Wow. That’s a lot to unpack.


Curious to know what the general consensus would be of the other readers of this headline, I began to read through some of the comments. They seemed to be equally split down the middle: some applauded all involved for creating such beautiful life from such a place of love. Some expressed their complete disgust over the situation and lamented the possible ridicule and identity issues this little girl would face as she grew up and learned the story of how she “came to be”. And the sides went at it. One reader commented “How could you possibly be so critical of a situation where a child is born into such love? Some of you people really need a hug.” 

I couldn’t read any further. 

Because once again, as it had many times during the year prior, the truth of our current world smacked me across the face: we are in such desperate need of Jesus.

We live in a world where we’re told it’s okay to choose whether or not a life is worthy to be lived before that life even has a chance to exist outside of the mother’s womb and yet this same world applauds creating life in completely unnatural circumstances – even going to the lengths of a 61-year old woman, long past menopause, giving birth simply because that particular life is deemed “wanted”.

We live in a world where we feel our biggest platform and vehicle for spurring change is a social media app which is controlled by other broken people, purposefully showing information it determines to be important and hiding others it does not. And in this vehicle, we reach across cyberspace and slam others up against a wall for having a differing opinion, forgetting that those others are fellow loved children of God in desperate need of grace. In desperate need of knowledge and reminders of the Truth. 

We live in a world where many think it’s not possible to disagree with someone and still love them.

Suddenly the demands that waited for me on the other side of the door to my house seemed like a cakewalk compared to the weight which had settled over me. 

I pulled myself from the van, made my way to our kitchen table where my Bible and an Advent devotional waited for me. And I sought Him. 

And I cried.


I cried for this world. I cried for those men, that grandmother, that baby, those who had felt the need to comment – those on both sides – and I prayed for Jesus to come. 

What happened next was nothing short of God’s ever-present, unchanging Truth washing over me. Some would say He spoke to me. To that I would say Of course He did, considering I sat with His words open in front of me. Regardless of how you want to define it, this is what I heard:

But wait, my child. The time has not fully come.

But why?, my heart cried in reply. I am so saddened by the evil that surrounds us all. I am so frustrated by the endless discussion of who is right and who is wrong. I am so angry at the way You have been rejected. And I am so tired of fighting.

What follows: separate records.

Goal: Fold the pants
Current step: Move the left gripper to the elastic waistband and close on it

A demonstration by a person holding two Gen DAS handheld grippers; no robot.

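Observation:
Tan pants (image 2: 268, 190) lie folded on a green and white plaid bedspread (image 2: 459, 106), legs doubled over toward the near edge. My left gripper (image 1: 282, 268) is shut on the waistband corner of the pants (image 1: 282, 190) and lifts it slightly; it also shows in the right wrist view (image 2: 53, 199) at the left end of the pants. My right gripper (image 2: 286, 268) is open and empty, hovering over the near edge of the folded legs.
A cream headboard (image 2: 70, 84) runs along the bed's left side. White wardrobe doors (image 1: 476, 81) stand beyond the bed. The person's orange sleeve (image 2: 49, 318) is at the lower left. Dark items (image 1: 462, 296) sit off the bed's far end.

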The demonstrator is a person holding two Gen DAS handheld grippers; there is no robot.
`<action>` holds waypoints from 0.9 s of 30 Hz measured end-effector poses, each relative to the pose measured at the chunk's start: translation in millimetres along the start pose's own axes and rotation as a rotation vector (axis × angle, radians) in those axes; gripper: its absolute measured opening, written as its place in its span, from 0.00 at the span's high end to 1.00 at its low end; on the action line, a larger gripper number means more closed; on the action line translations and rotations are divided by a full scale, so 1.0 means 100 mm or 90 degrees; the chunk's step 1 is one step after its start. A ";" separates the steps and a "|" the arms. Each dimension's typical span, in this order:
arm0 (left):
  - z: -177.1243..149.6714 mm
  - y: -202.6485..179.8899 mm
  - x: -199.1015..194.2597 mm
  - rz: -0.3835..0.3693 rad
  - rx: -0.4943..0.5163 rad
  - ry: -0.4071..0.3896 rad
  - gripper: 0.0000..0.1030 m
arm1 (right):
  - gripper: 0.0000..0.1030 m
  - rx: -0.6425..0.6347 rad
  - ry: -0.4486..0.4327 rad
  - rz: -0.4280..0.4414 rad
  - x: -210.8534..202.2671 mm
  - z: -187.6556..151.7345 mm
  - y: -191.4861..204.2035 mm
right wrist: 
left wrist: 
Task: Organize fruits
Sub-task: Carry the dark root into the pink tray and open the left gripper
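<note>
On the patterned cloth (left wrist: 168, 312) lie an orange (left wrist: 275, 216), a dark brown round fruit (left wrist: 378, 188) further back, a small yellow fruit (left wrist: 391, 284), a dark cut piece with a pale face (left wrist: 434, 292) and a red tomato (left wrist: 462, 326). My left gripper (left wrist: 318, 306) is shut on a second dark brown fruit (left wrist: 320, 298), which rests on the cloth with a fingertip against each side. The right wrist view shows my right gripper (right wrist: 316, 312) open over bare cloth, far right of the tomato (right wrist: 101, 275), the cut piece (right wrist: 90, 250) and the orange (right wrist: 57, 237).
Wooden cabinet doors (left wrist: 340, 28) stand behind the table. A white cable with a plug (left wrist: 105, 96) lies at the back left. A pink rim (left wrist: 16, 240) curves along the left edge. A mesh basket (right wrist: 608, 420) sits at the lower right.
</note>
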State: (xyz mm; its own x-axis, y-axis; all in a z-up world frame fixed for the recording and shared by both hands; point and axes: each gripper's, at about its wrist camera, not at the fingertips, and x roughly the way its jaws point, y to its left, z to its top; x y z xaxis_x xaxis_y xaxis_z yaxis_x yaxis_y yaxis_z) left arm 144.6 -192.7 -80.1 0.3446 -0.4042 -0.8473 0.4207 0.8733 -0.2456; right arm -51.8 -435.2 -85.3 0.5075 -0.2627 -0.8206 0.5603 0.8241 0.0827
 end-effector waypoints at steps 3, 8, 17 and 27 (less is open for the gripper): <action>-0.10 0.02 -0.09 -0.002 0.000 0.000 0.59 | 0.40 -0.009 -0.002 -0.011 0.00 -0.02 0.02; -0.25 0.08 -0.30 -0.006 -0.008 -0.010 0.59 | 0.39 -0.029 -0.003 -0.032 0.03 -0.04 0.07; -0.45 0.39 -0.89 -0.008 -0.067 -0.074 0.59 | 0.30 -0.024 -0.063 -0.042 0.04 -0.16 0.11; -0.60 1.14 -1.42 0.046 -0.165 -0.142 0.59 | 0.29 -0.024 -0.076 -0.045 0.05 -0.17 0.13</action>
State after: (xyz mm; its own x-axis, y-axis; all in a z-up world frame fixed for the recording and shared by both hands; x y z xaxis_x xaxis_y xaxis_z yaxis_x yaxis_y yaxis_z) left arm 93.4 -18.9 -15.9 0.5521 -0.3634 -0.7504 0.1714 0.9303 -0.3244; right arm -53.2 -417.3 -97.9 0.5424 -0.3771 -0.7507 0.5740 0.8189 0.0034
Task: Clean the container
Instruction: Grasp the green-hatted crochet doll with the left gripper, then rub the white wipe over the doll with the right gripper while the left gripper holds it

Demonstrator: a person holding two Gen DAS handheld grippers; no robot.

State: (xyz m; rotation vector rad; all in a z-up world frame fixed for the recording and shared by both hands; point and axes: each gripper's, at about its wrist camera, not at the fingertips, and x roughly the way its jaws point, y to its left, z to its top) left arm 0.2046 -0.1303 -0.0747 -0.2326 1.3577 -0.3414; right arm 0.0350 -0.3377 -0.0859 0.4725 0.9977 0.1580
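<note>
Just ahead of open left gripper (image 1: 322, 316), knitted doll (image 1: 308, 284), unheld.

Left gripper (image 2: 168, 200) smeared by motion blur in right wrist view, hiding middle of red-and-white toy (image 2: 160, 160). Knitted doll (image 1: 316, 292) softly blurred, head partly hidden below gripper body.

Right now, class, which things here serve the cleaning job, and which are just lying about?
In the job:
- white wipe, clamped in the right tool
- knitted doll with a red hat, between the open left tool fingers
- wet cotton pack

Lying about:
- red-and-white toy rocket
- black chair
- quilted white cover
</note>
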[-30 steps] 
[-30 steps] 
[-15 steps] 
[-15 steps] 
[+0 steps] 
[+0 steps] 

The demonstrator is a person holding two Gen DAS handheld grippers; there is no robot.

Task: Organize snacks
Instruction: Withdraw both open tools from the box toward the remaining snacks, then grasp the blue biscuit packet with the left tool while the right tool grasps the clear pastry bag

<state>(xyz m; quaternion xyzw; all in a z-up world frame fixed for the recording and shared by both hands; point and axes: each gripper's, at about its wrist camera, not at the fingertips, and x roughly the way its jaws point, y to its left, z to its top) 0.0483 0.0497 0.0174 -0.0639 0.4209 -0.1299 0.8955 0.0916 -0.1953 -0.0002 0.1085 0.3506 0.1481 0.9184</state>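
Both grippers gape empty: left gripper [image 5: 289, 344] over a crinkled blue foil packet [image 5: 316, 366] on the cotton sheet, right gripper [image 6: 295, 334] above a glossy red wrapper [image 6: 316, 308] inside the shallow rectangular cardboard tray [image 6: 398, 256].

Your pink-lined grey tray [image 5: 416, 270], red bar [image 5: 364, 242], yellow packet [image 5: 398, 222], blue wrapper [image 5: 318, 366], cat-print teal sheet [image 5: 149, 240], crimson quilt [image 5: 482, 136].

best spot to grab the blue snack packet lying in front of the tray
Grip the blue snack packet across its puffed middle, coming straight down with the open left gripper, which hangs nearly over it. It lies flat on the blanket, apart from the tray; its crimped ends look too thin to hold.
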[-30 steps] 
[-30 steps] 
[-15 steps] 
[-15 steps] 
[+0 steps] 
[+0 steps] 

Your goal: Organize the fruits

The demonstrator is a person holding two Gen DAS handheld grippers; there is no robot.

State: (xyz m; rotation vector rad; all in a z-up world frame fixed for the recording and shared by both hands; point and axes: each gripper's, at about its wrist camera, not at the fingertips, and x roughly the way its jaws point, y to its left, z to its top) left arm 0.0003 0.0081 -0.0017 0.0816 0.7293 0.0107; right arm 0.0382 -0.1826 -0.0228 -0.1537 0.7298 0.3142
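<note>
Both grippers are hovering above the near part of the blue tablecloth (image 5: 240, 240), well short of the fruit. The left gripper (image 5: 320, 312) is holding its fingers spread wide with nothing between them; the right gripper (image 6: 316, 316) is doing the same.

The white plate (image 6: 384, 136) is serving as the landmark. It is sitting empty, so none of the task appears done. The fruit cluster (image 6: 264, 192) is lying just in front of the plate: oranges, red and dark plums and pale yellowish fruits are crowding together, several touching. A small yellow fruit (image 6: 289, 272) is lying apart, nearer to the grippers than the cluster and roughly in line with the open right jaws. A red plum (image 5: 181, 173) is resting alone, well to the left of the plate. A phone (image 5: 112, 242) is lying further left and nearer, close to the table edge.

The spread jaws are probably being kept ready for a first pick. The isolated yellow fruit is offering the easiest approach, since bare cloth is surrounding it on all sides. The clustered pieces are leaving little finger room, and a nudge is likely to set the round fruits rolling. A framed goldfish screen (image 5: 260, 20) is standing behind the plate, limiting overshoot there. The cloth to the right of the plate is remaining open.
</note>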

But yet, there are those who have not yet heard. There are those who need to be reminded. For I have lambs that have not yet returned to the sheep pen (John 10:16) and I cannot end this world until they have. I love these people whom I have created (John 3:16). And you do not need to be consumed by the evil which sin creates (Lamentations 3:22).

(Silence.)


I’d love to say I felt comforted. However, a set day and time for the end may have been the only thing which would have accomplished that. But we know that is not how God works (Mark 13:32). No, comfort is not what I felt. 

I’d love to say I felt motivated. Motivated to get up and go. Anywhere, to anyone and everyone to spread the Good News. But no, I was too overwhelmed for that. 

Perhaps the only way to describe how I was changed is refocused. You see, the night before I panic-bought dress pants for my boys to wear to their Christmas program, bound and determined not to have less-than-perfect looking children in the church. The evening prior to that I had spent hours in the kitchen, preparing confections and cookies of multiple kinds to pack up for the teachers and ran out of time for my son to read a book he had been asking me to listen to. This frantic kitchen work had resulted in more dishes than I could keep up with which culminated into frustration with my husband for not being more willing to help. One of my current biggest stressors was the pile of gifts we had purchased for our children which I needed to get wrapped and placed under the tree. Blessing upon blessing which I had used to create more work for myself had taken my eyes off of Him. But those tasks were easily justified because all of these “things” were for Christmas, which I know are ultimately for Him…right? 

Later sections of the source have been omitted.